The record has been officially on the Guinness Book website since February 3, for the highest number of subscribers for a Chinese-language Youtube channel, a feat when you consider that Youtube is one of the blocked sites in China. 14.2 million people therefore follow the videos of Li Ziqi, 30, a star who has accumulated 2 billion views in just two years of presence on Youtube. A craze that can be explained by the atmosphere it offers, a very relaxing, bucolic, dreamlike atmosphere.

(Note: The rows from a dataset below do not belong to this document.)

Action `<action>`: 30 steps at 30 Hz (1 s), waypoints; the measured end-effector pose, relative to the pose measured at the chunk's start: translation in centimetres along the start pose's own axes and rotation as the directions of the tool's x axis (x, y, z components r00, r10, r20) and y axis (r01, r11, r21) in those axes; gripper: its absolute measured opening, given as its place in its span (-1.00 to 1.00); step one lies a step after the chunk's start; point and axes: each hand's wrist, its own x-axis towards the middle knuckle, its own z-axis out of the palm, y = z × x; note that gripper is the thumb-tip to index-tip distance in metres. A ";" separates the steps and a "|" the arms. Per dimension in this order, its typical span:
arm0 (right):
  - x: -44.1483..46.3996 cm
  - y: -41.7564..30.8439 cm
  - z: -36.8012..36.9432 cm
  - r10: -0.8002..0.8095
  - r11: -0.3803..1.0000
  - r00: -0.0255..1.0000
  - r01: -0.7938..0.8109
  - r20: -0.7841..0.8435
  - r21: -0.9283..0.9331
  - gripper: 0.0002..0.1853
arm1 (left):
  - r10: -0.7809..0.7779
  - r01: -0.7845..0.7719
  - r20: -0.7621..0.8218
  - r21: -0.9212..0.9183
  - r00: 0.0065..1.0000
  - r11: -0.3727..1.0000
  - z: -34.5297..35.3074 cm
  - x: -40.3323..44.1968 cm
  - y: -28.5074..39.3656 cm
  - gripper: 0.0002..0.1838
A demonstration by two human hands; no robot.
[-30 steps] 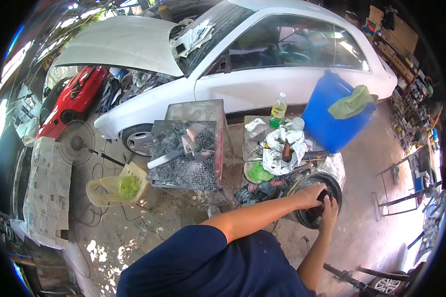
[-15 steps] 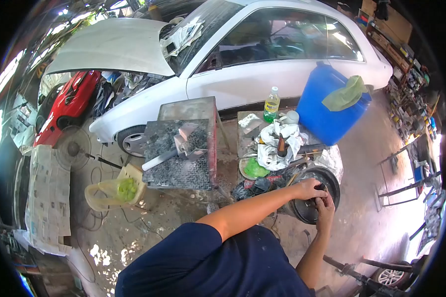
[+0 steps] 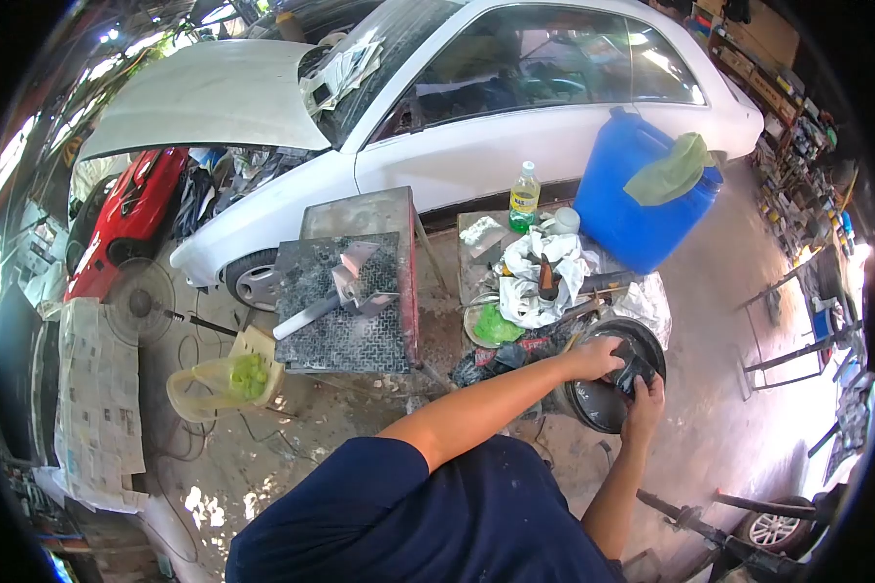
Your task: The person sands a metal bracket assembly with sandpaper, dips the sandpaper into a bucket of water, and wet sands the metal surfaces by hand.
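Observation:
Over a round black basin [image 3: 596, 408], my left hand [image 3: 596, 359] and my right hand [image 3: 644, 402] hold a small dark, floppy sheet-like piece [image 3: 636, 367] between them. Its exact kind is not plain; it looks dark and shiny. The left fingers pinch it from the left, while the right thumb and fingers grip its lower right side. Beside the basin stands a low table bearing crumpled white cloth [image 3: 535, 301], a brown-handled tool [image 3: 548, 280] and a green lump [image 3: 496, 325] on a round lid.
A blue drum [image 3: 612, 194] and a bottle of green liquid [image 3: 524, 199] stand beyond the basin. Left of it, a metal stand [image 3: 345, 340] carries a painted bracket-like part [image 3: 355, 282]. A white car [image 3: 476, 155] spans the back; a fan [image 3: 141, 303] stands far left.
My hands have drawn slightly apart, and the dark piece between them now shows more, spread open. The view has shifted a little.

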 end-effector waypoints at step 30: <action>0.3 0.6 -0.4 -0.026 0.001 0.872 0.489 0.489 -0.872 -0.42 | -0.180 0.090 -0.147 -0.476 0.973 0.875 -3.1 -4.1 3.2 -0.63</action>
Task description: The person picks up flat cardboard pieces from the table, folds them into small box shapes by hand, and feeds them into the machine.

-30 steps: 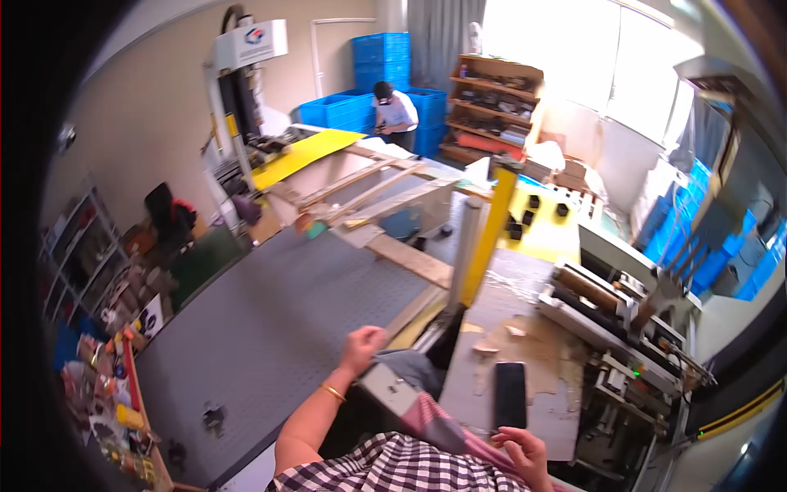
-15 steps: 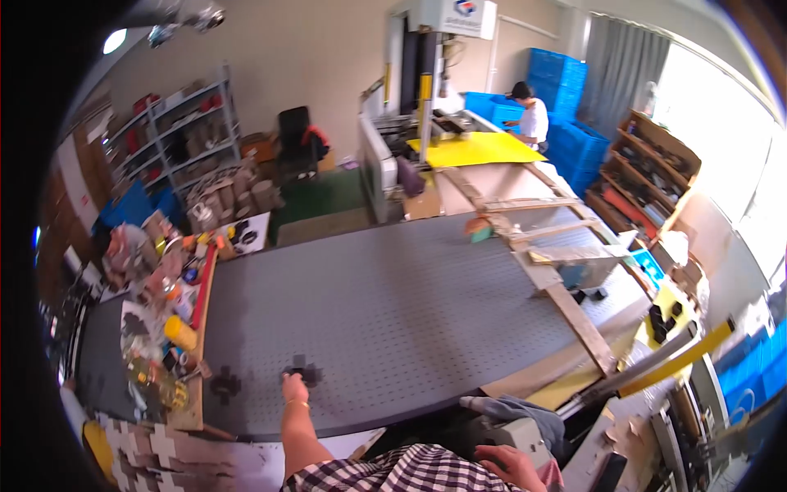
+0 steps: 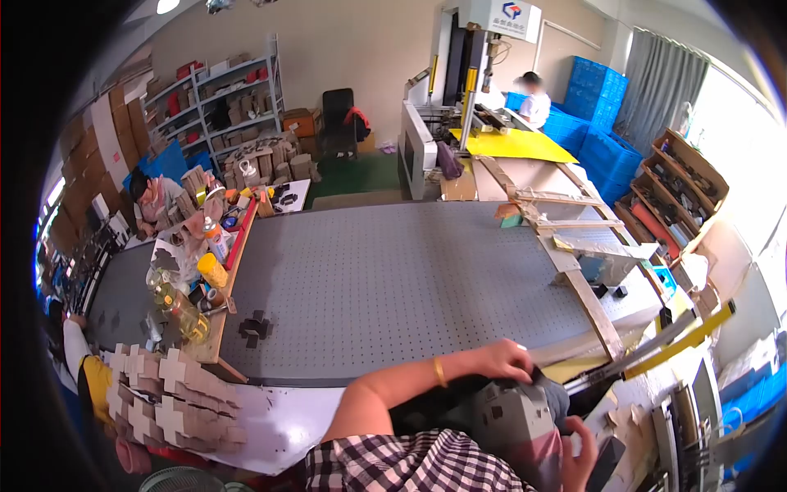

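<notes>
My left hand [image 3: 507, 361] is closed, with its fingers curled down over a small dark piece [image 3: 537, 375] that is mostly hidden, above a grey metal box [image 3: 515, 418] and a grey cloth. My right hand [image 3: 579, 461] is at the lower right, beside the box, its fingers bent but apart and nothing visible in them. A black phone [image 3: 605, 464] lies just right of it. One dark cross-shaped piece [image 3: 255, 328] lies on the perforated grey table [image 3: 385, 271], near its left end.
Bottles and tools crowd a wooden-edged board [image 3: 215, 336] at left. Stacked cardboard crosses [image 3: 168, 394] stand at lower left. A wooden frame [image 3: 586, 299] and yellow post [image 3: 680, 344] are at right. Co-workers [image 3: 156, 201] are at far left and by the blue crates [image 3: 566, 127].
My left hand reached left to a dark cross-shaped piece on the table, then came back right; that piece is gone from the table. The view has swung left.
</notes>
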A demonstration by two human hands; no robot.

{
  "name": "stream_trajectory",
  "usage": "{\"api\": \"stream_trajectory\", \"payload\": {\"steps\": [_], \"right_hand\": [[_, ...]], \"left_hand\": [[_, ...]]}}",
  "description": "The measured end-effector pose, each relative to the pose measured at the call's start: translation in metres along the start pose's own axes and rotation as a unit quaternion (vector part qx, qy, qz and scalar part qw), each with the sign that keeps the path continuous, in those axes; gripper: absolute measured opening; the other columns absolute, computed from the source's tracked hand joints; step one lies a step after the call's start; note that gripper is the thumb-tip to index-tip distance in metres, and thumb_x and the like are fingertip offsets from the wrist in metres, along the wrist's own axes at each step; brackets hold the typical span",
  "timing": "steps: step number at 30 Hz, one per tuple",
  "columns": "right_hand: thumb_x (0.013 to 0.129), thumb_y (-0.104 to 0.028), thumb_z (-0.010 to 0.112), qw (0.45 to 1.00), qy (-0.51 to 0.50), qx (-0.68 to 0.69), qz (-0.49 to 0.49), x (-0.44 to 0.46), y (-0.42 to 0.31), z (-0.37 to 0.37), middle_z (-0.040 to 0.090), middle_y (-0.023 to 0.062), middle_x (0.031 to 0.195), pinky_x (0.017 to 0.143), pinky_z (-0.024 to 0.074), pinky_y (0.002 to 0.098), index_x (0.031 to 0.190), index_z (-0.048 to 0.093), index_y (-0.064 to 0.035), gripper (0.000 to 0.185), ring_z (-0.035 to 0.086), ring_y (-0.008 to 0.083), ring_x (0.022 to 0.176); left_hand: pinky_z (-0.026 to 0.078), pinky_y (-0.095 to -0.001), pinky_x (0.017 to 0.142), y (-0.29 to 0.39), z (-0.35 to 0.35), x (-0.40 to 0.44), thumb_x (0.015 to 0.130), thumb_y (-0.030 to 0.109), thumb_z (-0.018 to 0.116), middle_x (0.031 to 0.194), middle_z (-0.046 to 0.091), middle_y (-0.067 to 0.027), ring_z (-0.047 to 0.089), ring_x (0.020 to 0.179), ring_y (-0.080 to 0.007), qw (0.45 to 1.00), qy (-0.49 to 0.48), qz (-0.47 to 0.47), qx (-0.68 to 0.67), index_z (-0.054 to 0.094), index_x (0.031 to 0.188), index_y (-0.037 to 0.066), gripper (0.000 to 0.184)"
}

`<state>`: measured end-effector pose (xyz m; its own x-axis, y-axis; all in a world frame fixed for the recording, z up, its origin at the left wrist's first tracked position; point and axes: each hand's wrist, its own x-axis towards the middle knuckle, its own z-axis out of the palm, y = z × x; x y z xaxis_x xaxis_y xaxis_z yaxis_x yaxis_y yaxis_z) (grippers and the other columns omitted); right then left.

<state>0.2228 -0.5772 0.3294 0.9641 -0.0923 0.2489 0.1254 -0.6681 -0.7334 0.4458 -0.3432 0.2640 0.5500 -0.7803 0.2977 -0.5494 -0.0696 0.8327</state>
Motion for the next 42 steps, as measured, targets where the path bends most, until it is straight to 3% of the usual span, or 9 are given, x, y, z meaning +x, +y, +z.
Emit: {"api": "stream_trajectory", "payload": {"steps": [2,3,9,13,18,33,37,40,42], "right_hand": [[0.094,-0.009,0.059,0.995,0.089,-0.011,-0.037,-0.025,-0.002,-0.027,0.067,0.0150,0.114,0.092,0.0470,0.0378,0.122,0.062,-0.0026,0.029,0.062,0.0301,0.107],[0.083,-0.006,0.065,0.987,0.150,0.021,-0.050,-0.038,0.029,-0.029,0.066,0.0145,0.110,0.091,0.0479,0.0356,0.119,0.063,-0.0026,0.036,0.062,0.0292,0.105],[0.078,-0.003,0.065,0.991,0.133,-0.029,-0.017,-0.140,0.065,-0.082,0.066,0.0159,0.111,0.093,0.0466,0.0385,0.116,0.064,-0.0017,0.038,0.061,0.0316,0.106],[0.086,-0.010,0.067,0.975,0.161,0.132,0.072,-0.186,0.074,-0.119,0.066,0.0141,0.113,0.094,0.0458,0.0346,0.120,0.063,-0.0021,0.035,0.062,0.0269,0.107],[0.086,-0.017,0.072,0.969,0.228,0.067,0.067,-0.203,0.103,-0.153,0.065,0.0131,0.116,0.094,0.0461,0.0344,0.128,0.057,-0.0038,0.047,0.061,0.0270,0.109],[0.080,-0.028,0.077,0.941,0.278,-0.196,-0.001,-0.167,0.205,-0.300,0.063,0.0079,0.113,0.100,0.0400,0.0408,0.135,0.050,-0.0071,0.065,0.057,0.0293,0.107],[0.084,-0.015,0.074,0.959,0.266,-0.043,0.084,-0.141,0.275,-0.370,0.065,0.0083,0.106,0.093,0.0475,0.0359,0.136,0.048,-0.0032,0.060,0.062,0.0204,0.100],[0.087,-0.013,0.073,0.925,0.294,0.211,0.119,-0.106,0.347,-0.423,0.067,0.0093,0.101,0.083,0.0523,0.0281,0.137,0.045,-0.0003,0.059,0.063,0.0134,0.094],[0.085,-0.015,0.076,0.921,0.323,0.198,0.086,-0.088,0.355,-0.456,0.067,0.0093,0.101,0.083,0.0523,0.0269,0.138,0.044,-0.0015,0.063,0.063,0.0130,0.095]], "left_hand": [[0.048,-0.0387,0.074,0.050,0.047,0.039,0.078,0.028,0.076,0.080,0.066,-0.0086,0.059,0.081,-0.0279,0.980,-0.052,0.185,0.041,0.069,0.082,0.007,0.023],[0.048,-0.0387,0.074,0.075,0.066,0.048,0.078,0.028,0.076,0.080,0.066,-0.0086,0.059,0.081,-0.0279,0.978,-0.069,0.192,0.040,0.069,0.082,0.007,0.023],[0.047,-0.0382,0.073,0.167,0.176,0.091,0.081,0.026,0.074,0.080,0.065,-0.0054,0.056,0.081,-0.0264,0.926,-0.189,0.324,0.042,0.070,0.082,0.009,0.018],[0.047,-0.0377,0.076,0.206,0.221,0.113,0.085,0.022,0.072,0.086,0.067,-0.0050,0.057,0.083,-0.0254,0.893,-0.309,0.325,-0.033,0.073,0.090,0.010,0.013],[0.044,-0.0398,0.090,0.208,0.271,0.156,0.081,0.021,0.077,0.103,0.064,-0.0097,0.059,0.099,-0.0268,0.874,-0.378,0.305,-0.018,0.070,0.091,0.008,0.018],[0.044,-0.0415,0.097,0.204,0.380,0.284,0.070,0.015,0.083,0.114,0.064,-0.0073,0.054,0.113,-0.0317,0.903,-0.201,0.377,0.040,0.066,0.111,0.010,0.045],[0.049,-0.0338,0.090,0.195,0.435,0.368,0.075,0.003,0.079,0.125,0.061,-0.0089,0.059,0.108,-0.0209,0.936,-0.238,0.228,-0.121,0.061,0.118,0.006,0.048],[0.054,-0.0257,0.082,0.190,0.475,0.449,0.085,-0.005,0.067,0.109,0.063,-0.0083,0.065,0.095,-0.0137,0.914,-0.299,0.067,-0.267,0.043,0.139,0.006,0.060],[0.052,-0.0272,0.075,0.190,0.488,0.499,0.077,0.008,0.080,0.094,0.068,-0.0074,0.062,0.084,-0.0091,0.936,-0.222,0.189,-0.194,0.047,0.136,0.007,0.067]]}}
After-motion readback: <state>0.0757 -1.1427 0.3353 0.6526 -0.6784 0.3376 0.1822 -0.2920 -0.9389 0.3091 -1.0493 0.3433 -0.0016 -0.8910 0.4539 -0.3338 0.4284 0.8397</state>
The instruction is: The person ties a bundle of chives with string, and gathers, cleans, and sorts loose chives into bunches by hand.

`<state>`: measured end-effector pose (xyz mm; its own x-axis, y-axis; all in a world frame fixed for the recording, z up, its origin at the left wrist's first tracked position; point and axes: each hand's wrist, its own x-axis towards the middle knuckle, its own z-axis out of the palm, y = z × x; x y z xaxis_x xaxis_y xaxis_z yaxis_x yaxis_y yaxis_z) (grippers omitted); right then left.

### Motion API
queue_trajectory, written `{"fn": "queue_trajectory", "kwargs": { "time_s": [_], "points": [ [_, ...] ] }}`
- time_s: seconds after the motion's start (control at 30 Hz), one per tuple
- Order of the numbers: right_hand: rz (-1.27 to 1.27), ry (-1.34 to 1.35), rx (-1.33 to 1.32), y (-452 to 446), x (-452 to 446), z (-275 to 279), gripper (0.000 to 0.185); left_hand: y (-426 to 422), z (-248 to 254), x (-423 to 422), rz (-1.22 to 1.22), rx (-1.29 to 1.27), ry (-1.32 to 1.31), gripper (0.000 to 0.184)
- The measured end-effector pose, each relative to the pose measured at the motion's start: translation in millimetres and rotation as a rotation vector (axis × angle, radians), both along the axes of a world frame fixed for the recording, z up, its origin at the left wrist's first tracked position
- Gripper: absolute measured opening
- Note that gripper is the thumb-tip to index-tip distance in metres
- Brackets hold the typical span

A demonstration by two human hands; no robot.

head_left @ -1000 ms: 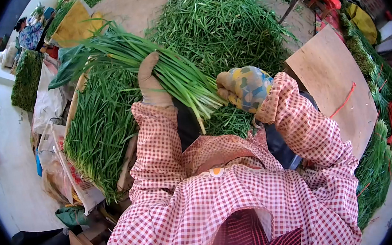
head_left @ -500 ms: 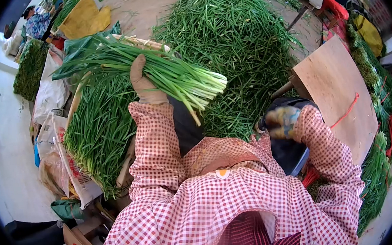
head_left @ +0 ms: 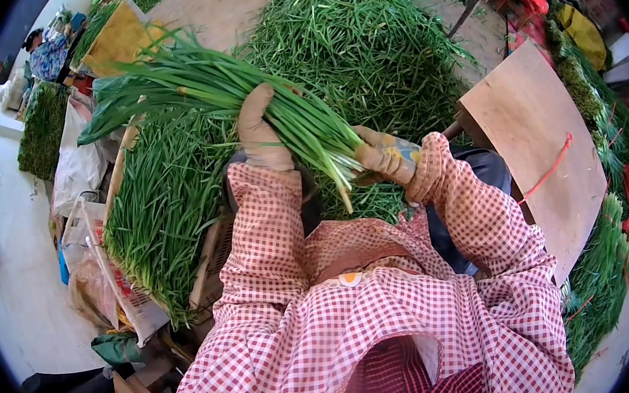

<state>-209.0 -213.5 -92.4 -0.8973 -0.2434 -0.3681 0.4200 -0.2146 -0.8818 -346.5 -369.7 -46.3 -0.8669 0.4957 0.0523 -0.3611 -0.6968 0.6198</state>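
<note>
You hold a bunch of green stalks [head_left: 224, 80] across the frame, just above and left of its middle; the leafy tops spread toward the upper left, and the pale ends [head_left: 343, 165] slant down to the centre; one stalk sticks out below the others. Your left hand [head_left: 261, 133], in a tan glove, grips the bunch from below; its thumb lies across the top of the stalks, while the other fingers are hidden beneath, so you cannot tell how they are set. Your right hand [head_left: 388, 156], in a patterned glove, is at the pale ends, right of centre; its fingers are held together and curled against them, though whether they pinch any stalk cannot be told.

Behind the bunch, a loose heap of greens [head_left: 361, 55] fills the upper middle; at centre left, more greens lie in a crate [head_left: 208, 271], partly under the leafy tops; a brown board [head_left: 540, 144] leans at the right with a red string [head_left: 551, 174] across it; bundled greens [head_left: 603, 282] stand beyond it toward the lower right.
</note>
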Motion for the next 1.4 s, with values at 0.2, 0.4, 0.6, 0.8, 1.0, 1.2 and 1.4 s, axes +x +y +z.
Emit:
{"fn": "queue_trajectory", "kwargs": {
  "time_s": [0.2, 0.4, 0.6, 0.8, 1.0, 1.2, 1.4],
  "points": [
    [-0.371, 0.182, 0.175, -43, 25, -5, 0.113, 31, -3, 27, 0.039, -0.129, 0.061, 0.022],
    [-0.478, 0.008, -0.949, -27, 37, -88, 0.036, 51, -43, 30, -0.282, -0.033, -0.002, 0.027],
    [-0.368, -0.088, -1.363, -19, 52, -104, 0.031, 67, -35, 37, -0.272, -0.114, 0.004, 0.039],
    [-0.507, -0.032, -0.828, -26, 52, -59, 0.023, 36, -38, 29, -0.540, -0.083, 0.004, 0.055],
    [-0.685, 0.145, -0.482, -55, 57, -113, 0.027, -17, -57, 78, -0.868, -0.607, -0.126, 0.078],
    [-0.472, 0.126, -0.566, -67, 56, -100, 0.037, -11, -55, 101, -0.781, -0.750, -0.142, 0.053],
    [-0.042, 0.083, -0.292, -51, 54, -63, 0.044, -16, -85, 101, -0.663, -0.876, -0.008, 0.053]
  ]
}}
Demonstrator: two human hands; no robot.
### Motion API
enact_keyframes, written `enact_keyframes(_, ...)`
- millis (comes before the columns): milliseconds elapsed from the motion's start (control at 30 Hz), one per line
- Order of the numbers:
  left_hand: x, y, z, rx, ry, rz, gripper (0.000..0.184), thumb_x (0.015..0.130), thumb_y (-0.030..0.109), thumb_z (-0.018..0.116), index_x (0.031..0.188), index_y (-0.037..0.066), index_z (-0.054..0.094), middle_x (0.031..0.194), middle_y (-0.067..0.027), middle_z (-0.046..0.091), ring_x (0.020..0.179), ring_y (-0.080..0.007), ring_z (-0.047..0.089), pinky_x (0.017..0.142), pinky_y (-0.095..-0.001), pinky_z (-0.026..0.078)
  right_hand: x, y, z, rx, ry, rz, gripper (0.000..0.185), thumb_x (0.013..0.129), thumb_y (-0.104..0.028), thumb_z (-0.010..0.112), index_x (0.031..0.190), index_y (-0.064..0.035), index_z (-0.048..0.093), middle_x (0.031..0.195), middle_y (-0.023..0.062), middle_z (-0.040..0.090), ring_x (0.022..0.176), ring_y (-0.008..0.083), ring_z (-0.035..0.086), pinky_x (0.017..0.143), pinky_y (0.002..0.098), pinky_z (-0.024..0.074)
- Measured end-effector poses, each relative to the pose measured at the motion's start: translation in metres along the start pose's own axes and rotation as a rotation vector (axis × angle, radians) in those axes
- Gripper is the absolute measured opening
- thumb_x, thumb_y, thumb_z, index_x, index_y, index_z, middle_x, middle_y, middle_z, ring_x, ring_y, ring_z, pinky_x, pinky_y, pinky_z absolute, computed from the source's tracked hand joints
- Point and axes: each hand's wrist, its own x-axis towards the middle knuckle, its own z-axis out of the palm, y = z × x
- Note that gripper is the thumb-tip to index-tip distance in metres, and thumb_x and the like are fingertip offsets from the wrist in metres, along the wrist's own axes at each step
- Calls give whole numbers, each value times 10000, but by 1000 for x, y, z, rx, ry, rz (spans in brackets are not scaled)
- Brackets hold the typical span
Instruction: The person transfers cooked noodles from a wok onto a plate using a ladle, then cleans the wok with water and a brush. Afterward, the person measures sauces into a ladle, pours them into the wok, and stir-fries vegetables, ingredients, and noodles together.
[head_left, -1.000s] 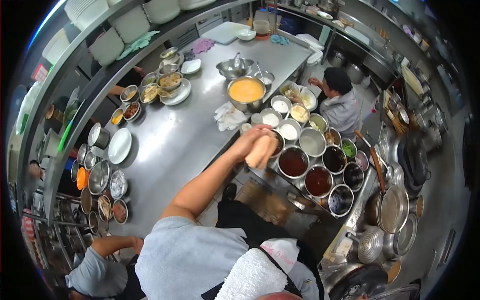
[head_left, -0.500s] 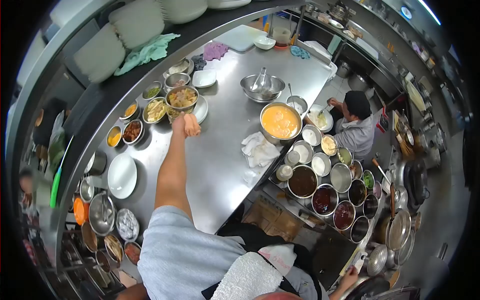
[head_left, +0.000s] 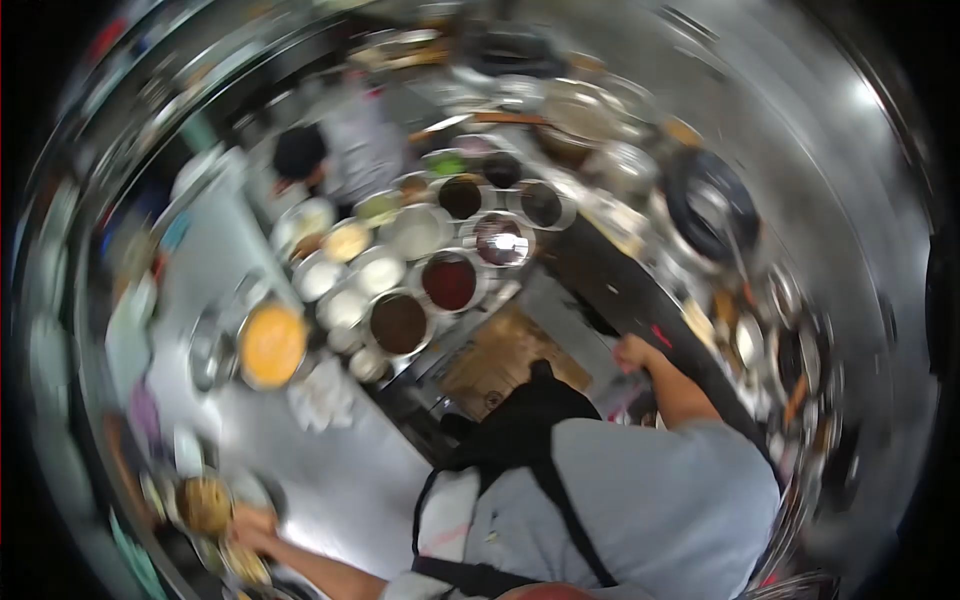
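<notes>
Though we cannot tell if left hand or right hand grasps anything, a left knock could tip the bowl near bench edge.

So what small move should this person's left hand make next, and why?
Probably the left hand should settle its grip on the bowl of brownish food: it is right by that bowl, while the right hand is well away on the body's other side. Blur hides whether it touches.
</notes>
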Motion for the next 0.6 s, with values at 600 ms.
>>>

Li Ziqi films herself at her home in the countryside in Sichuan province, portraying her everyday life, and advocating for sobriety, home-made, self-sufficiency. We see her harvesting fruit in her orchard, baking her bread in an oven she made herself, making her clothes, dyeing a dress with products found in the forest, making lipstick from petals of roses. It’s fascinating, it’s very beautiful to watch, it’s like a fairy tale, all looking simple and light. Even more so as her personal touch is not speaking. Or very little. She doesn’t explain, she shows. Result: what we hear is especially the birds singing, the sound of the wind in the cherry blossoms, that of the knife which cuts, of the pestle in the mortar.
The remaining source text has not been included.